The DCGI also ruled that if the company discovers fake products being sold on their website, they must prevent sale of such products. If they fail in doing so, the companies will have to face severe action including formal police complaint, the regulator warned.
According to reports, representatives of the ecommerce companies had met with DCGI on November 1. This move came in after the regulatory body had issued notices to Flipkart, Amazon and IndiaMART for selling fake cosmetics on their platform.
It had also warned the ecommerce portals that penal action will be taken if they fail to respond within 10 days.
The companies from now on, will also have to provide seller information on their websites including license number of the cosmetics seller, the importer’s name and also the validity of their license.

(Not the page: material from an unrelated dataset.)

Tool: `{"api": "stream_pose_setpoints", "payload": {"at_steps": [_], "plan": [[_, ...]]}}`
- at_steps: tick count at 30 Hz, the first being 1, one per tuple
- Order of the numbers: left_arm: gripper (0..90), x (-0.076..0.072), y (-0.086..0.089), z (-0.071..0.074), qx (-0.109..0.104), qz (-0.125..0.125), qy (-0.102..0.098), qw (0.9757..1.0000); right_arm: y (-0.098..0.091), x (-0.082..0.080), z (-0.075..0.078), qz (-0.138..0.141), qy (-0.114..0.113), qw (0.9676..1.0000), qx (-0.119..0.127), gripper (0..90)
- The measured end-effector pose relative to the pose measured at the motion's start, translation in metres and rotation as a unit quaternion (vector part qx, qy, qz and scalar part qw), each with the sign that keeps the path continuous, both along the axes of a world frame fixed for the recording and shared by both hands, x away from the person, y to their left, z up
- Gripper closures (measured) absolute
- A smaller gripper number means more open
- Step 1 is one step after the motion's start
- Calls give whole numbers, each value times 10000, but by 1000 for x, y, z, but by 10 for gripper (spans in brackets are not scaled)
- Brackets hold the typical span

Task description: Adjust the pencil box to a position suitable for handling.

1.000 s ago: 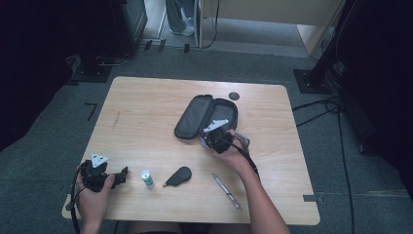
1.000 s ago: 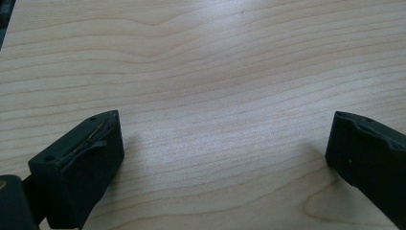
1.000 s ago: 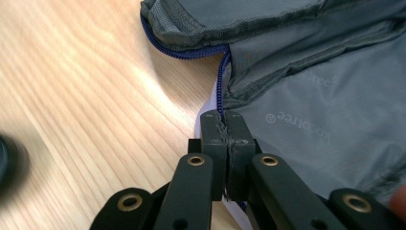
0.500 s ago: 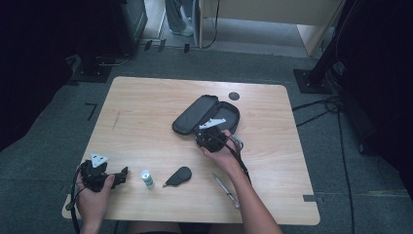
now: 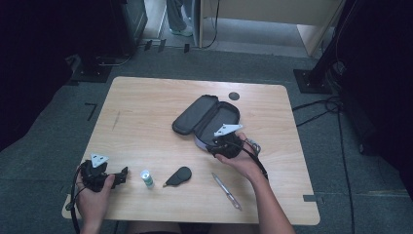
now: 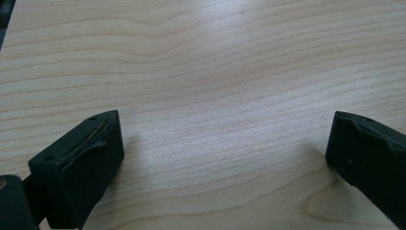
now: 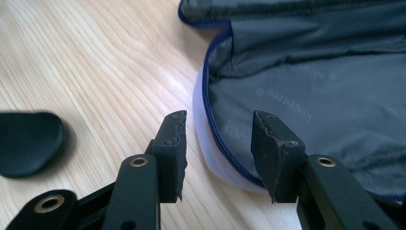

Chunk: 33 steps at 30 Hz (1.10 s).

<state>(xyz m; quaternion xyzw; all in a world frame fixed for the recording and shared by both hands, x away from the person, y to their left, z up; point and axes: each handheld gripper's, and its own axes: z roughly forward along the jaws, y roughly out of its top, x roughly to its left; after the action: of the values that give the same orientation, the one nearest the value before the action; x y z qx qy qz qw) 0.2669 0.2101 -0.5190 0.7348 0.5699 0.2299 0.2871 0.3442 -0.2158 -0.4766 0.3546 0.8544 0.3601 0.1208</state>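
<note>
Oval fabric case (image 5: 207,117), open clamshell

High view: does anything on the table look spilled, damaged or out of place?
Nothing stands out. The open pouch lies flat, the small bottle stands upright, and the dark oval piece and metal tool lie loose but intact.

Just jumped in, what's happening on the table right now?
The right gripper sits at the near rim of the open pouch; its fingers have just been opening, straddling the rim without pressing it. The left gripper rests open on the table. A small bottle, a black fob and a pen lie nearby.
</note>
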Motion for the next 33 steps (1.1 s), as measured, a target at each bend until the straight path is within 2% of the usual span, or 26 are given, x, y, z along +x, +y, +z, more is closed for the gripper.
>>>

According to DCGI, items such as stem cell-based cosmetics, serums, skin whitening creams, glutathione injections and hyaluronic acid filler injections were some of the illegally imported products which were being sold on the ecommerce platforms.
Citing unnamed sources, a Livemint report also claimed that certain cosmetic products being sold on the platform included certain ingredients which are not allowed to be used by humans.
DCGI had also conducted raids at 30 locations in eight states.
Earlier, the Delhi high court had pointed out Amazon Seller Services and asked them to delist some sellers on its platform who were accused of selling fake products.
In order to get a better view on the sale of fakes on ecommerce platforms, LocalCircles had conducted a survey in which 35% of 27K participants said that cosmetics ordered online were most likely to be counterfeit.
The survey results also showed that nearly 19% of the respondents had received fake products from etailers in the last six months.